Interlocked min/max on HLSL single precision floats (Part II)

20 September 2023

This is a quick (and final) continuation of the previous post on HLSL interlocked min/max floats. As a recap, the goal is to leverage some properties of the bit-representation of an IEEE 754 float to perform atomic min and max operations on floating point values. In the previous post, we used some bit-twiddling to map the entire floating point range to a 32-bit unsigned value, at which point existing InterlockedMin and InterlockedMax intrinsics were usable. Here, I wanted to address an even more efficient way to perform this trick (under certain conditions), address an important footgun with the more efficient alternative, and also mention other floating point formats.

Signed interlocks

Let’s remind ourselves how the two’s complement representation of signed integers work (the only signed-int representation we care about in practice). The positive range of a signed 32-bit int extends from 0x00000000 and reaches 0x7fffffff, behaving exactly like an unsigned int in this range. The first negative value (-1) has a binary representation of 0xffffffff, followed by -2 (0xfffffffe), and continuing to the smallest possible negative value represented by 0x80000000.

Compared to floating point numbers, in the positive range, signed ints possess the same partial ordering. That is, when two floats $f_0$ and $f_1$ such that $0 \leq f_0 \leq f_1$ are bit-cast to signed ints $s_0$ and $s_1$, we know that $s_0 \leq s_1$. This relation does not hold for negative floating point values, however, unless we invert all bits in the floating point input except for the sign bit.

To see this, here’s the binary representation of a single precision float (as we saw in the previous part):

float bit layout

(image reproduced from wikipedia’s IEEE 754 binary32 article)

The smallest negative value possible ($-\infty$ or -1.#INF) has all bits set except for the fraction bits (setting all exponent bits and any fraction bits produces a NaN).
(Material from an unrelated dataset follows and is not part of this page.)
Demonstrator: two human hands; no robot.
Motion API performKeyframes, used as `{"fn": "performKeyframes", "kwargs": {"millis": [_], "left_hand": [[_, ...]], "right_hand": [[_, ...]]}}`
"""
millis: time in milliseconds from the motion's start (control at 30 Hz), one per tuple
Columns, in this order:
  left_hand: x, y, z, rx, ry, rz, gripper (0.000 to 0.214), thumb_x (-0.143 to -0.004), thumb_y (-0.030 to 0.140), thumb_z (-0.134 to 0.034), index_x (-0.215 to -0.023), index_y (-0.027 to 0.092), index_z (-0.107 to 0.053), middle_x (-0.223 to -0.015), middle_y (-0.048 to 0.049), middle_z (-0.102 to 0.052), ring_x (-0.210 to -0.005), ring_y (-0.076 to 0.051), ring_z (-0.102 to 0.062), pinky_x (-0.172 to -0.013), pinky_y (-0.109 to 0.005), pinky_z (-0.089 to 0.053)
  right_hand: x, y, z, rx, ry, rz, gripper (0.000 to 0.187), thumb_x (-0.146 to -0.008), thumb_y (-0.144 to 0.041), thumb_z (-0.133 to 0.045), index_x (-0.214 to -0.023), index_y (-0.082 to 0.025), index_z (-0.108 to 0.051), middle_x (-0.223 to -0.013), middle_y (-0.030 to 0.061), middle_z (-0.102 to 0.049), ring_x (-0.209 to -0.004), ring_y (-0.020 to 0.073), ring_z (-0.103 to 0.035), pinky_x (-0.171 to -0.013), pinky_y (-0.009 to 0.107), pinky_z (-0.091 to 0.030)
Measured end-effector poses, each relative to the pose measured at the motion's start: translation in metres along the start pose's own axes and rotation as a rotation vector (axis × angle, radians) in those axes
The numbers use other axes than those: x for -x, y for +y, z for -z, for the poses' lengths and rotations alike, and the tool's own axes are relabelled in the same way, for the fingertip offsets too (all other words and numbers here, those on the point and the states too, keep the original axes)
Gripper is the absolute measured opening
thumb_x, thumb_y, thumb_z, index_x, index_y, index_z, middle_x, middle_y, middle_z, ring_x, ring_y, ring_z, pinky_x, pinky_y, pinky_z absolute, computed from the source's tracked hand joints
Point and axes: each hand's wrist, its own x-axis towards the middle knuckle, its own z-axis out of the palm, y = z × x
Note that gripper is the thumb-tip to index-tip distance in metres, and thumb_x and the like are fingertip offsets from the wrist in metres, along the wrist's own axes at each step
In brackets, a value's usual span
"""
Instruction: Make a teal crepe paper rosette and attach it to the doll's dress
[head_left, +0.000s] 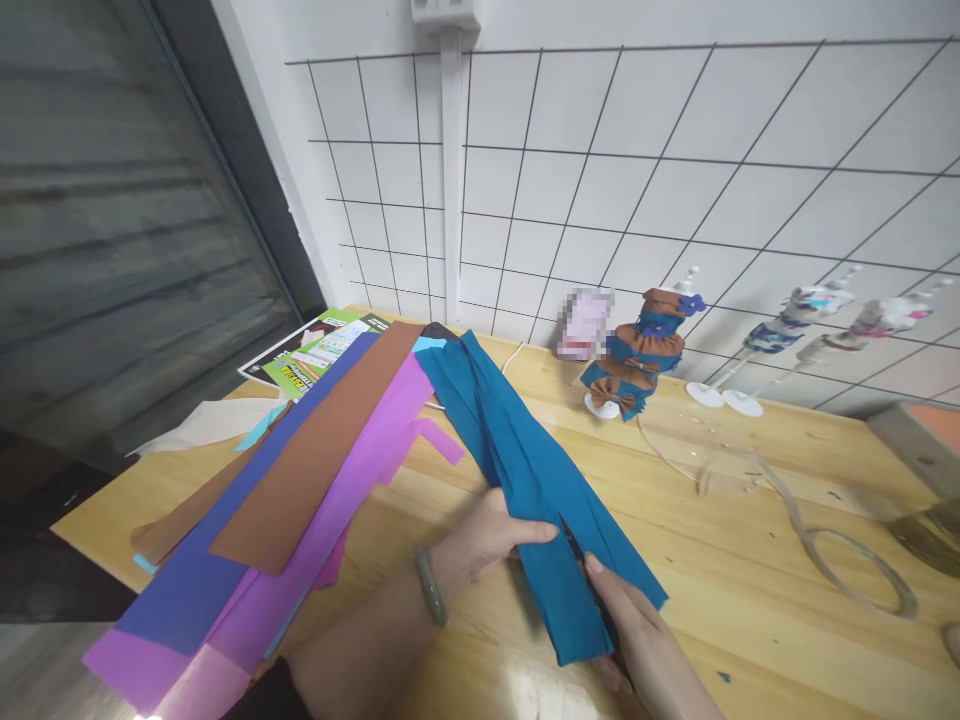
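Observation:
A long strip of teal crepe paper [540, 440] stretches over the table toward me, its near part lifted. My left hand [499, 535] is closed on its left edge, thumb on top and fingers underneath; a bangle circles that wrist. In my right hand [630, 620] is a pair of dark scissors [572, 540]. One blade lies over the teal paper, close to my left thumb, and the paper is parted along the line behind it. The scissors' handles are mostly hidden by my fingers and the paper.
Brown [322, 450], blue [202, 590] and purple crepe strips [360, 440] overlap on the left, past the table edge. Printed sheets [315, 355] lie behind them. Small dress stands [637, 355], a clear ribbon roll [862, 570] and a box [922, 440] stand right. A gridded wall is behind.

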Motion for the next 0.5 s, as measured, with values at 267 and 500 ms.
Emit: {"fn": "performKeyframes", "kwargs": {"millis": [267,500], "left_hand": [[-0.0014,-0.0027,0.0026,-0.004,-0.018,-0.031,0.051,-0.058,0.022,-0.076,-0.105,0.011,-0.061,-0.111,-0.0161,-0.061,-0.103,-0.031,-0.056,-0.088,-0.045,-0.044],[-0.0014,-0.0015,0.0003,0.019,0.008,-0.060,0.052,-0.054,0.023,-0.079,-0.102,0.012,-0.063,-0.109,-0.0152,-0.063,-0.100,-0.030,-0.058,-0.087,-0.043,-0.044]], "right_hand": [[-0.0057,0.0014,0.0010,0.005,0.117,-0.037,0.049,-0.071,-0.061,-0.048,-0.081,-0.019,-0.070,-0.084,0.0057,-0.072,-0.089,0.0284,-0.062,-0.077,0.033,-0.048],[-0.0061,0.0064,0.0010,0.004,0.125,-0.094,0.051,-0.072,-0.059,-0.049,-0.095,-0.018,-0.069,-0.076,0.0049,-0.072,-0.080,0.0282,-0.065,-0.064,0.032,-0.051]]}}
In contrast, the negative number closest to zero has the sign bit and least-significant bit set. Put another way, signed ints wrap at 0x7fffffff, with the next increment producing INT_MIN. Floats on the other hand do not wrap in the same way, and after 1.#INF, the next non-nan number isn’t -1.#INF, but -0.f instead.
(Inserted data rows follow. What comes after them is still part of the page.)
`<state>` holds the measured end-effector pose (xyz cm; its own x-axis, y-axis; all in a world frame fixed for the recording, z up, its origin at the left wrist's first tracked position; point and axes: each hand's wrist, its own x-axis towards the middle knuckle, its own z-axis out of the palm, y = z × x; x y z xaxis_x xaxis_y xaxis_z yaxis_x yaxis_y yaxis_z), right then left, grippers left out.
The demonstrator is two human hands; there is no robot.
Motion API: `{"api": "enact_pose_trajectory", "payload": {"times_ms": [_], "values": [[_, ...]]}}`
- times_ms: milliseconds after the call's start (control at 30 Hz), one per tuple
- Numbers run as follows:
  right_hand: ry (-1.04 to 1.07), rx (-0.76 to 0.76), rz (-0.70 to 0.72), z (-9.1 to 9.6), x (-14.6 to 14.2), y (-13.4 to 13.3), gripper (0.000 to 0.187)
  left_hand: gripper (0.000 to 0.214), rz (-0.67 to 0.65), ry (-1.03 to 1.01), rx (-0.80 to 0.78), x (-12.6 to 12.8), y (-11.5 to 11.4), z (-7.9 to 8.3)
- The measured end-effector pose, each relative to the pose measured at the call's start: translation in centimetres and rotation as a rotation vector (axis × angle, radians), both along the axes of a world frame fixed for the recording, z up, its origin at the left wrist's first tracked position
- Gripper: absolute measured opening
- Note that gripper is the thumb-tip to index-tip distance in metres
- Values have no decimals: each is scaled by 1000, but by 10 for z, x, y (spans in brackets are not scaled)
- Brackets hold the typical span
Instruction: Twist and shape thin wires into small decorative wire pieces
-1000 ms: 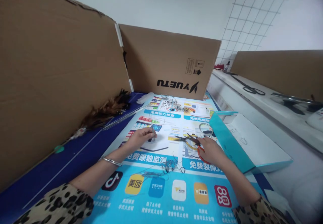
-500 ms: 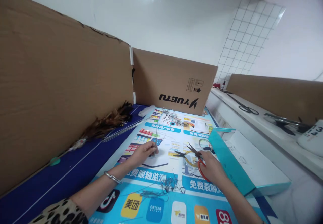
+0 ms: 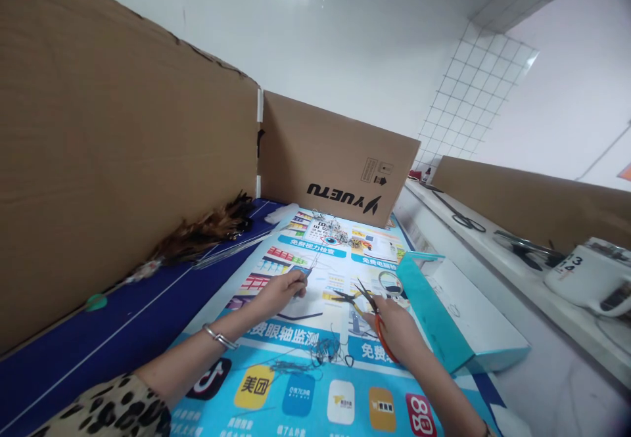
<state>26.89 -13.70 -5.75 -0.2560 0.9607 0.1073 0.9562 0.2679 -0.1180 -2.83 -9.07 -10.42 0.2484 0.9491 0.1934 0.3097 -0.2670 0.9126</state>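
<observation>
My left hand (image 3: 280, 290) rests on the printed blue poster (image 3: 315, 384) with its fingers pinched on a thin wire (image 3: 311, 267) that rises from the fingertips. My right hand (image 3: 394, 330) is closed on the orange handles of small scissors (image 3: 371, 305), whose dark blades point up and left, slightly apart. A tangle of thin dark wires (image 3: 315, 357) lies on the poster between my forearms. A silver bangle (image 3: 219, 338) circles my left wrist.
Cardboard walls (image 3: 123, 161) enclose the left and back. Brown feathers (image 3: 207, 230) and thin rods lie on the blue table at left. A teal-edged white box (image 3: 458, 312) stands at right. A white mug (image 3: 586, 276) and black scissors (image 3: 463, 217) sit on the white ledge. Small metal parts (image 3: 335, 230) are heaped at the poster's far end.
The view has tilted upward and a white mug has come into sight at right. My left hand has pinched and lifted a thin wire; my right hand keeps hold of the scissors.
</observation>
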Motion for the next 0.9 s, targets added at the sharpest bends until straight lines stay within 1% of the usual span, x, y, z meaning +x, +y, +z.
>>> {"api": "enact_pose_trajectory", "payload": {"times_ms": [100, 200, 267, 400, 500, 667, 767, 900], "values": [[67, -82, 103, 14, -16, -13, 37, 18, -59, -10, -36, 2, -5, 9], [167, -261, 234, 26, -28, -20, 36, 17, -192, -34, -122, 4, -13, 17], [214, -314, 276, 31, -35, -21, 36, 18, -287, -51, -186, 5, -19, 21], [288, -309, 301, 34, -45, -18, 36, 21, -442, -131, -320, 4, -31, 26], [317, -305, 302, 34, -50, -16, 34, 24, -521, -194, -403, 4, -37, 30], [361, -337, 373, 34, -55, -13, 33, 26, -586, -189, -443, 4, -43, 36], [376, -363, 422, 35, -58, -13, 34, 27, -621, -195, -476, 3, -44, 35], [357, -364, 442, 35, -60, -14, 35, 26, -632, -212, -506, 3, -44, 32]]}}
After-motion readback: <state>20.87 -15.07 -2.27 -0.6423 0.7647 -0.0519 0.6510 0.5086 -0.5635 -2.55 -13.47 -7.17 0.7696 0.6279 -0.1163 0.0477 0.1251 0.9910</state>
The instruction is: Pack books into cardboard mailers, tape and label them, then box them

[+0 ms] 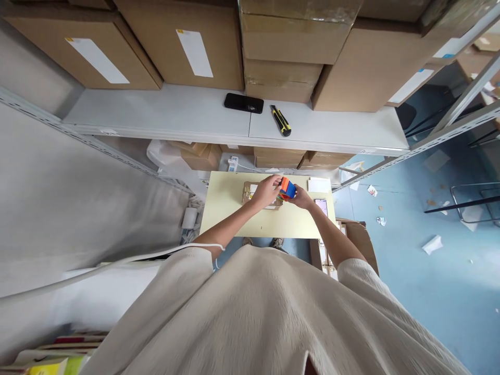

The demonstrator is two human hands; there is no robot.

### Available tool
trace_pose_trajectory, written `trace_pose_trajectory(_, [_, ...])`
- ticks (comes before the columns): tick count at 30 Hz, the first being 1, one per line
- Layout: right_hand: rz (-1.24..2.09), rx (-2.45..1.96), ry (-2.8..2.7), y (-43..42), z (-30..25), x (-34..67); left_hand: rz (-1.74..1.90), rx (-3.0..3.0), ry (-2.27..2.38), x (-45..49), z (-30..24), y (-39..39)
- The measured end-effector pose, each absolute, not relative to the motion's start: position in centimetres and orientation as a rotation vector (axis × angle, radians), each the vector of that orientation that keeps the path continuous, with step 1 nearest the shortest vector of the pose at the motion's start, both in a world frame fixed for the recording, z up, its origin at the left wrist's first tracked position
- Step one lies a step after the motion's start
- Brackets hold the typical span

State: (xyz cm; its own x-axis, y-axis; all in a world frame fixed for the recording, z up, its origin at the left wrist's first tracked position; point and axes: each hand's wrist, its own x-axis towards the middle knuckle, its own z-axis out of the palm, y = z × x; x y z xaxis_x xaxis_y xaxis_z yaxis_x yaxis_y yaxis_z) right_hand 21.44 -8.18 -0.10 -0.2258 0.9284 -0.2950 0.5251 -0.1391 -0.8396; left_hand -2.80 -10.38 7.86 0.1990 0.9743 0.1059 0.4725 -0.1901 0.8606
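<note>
Between my two hands, above the pale yellow table [219,208], is a Rubik's cube [288,188] with orange and blue faces showing and a layer that looks partly turned. My left hand [267,190] grips it from the left, fingers on its upper side. On the right, my right hand [302,197] is closed around its lower right edge. Under my left hand lies a small cardboard box [247,194] with clear tape, partly hidden by the hand and forearm.
Beyond the table a grey shelf [175,112] carries large cardboard boxes [207,47], a black phone [244,103] and a yellow-black utility knife [280,121]. A lit phone [321,206] and a white box [319,185] lie at the table's right. A white cable [156,254] crosses at left.
</note>
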Motion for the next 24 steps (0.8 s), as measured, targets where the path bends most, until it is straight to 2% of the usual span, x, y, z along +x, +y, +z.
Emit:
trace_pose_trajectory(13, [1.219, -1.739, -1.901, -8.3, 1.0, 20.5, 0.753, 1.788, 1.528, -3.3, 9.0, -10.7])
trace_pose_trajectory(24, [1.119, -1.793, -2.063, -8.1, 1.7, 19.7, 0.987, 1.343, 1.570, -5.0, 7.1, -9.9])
In practice, what this means is the following:

If all your floating point inputs are positive, you can just cast it to an int, do a signed InterlockedMin or InterlockedMax, and everything will work as indended. Casting the result from an int back to a float will produce the correct result.
If all your floating point inputs are negative, you can also just cast it to an int, but you should swap uses of InterlockedMin for InterlockedMax or vice versa. This is equivalent to introducing a minus sign and leveraging the method above, but without any arithmetic costs.
If your floating point inputs might be positive or negative, you could check the sign bit an invert all other bits, or simply use the order-preserving unsigned mapping used in the previous post (which can avoid the conditional altogether). I prefer the unsigned mapping which avoids the conditional in this case.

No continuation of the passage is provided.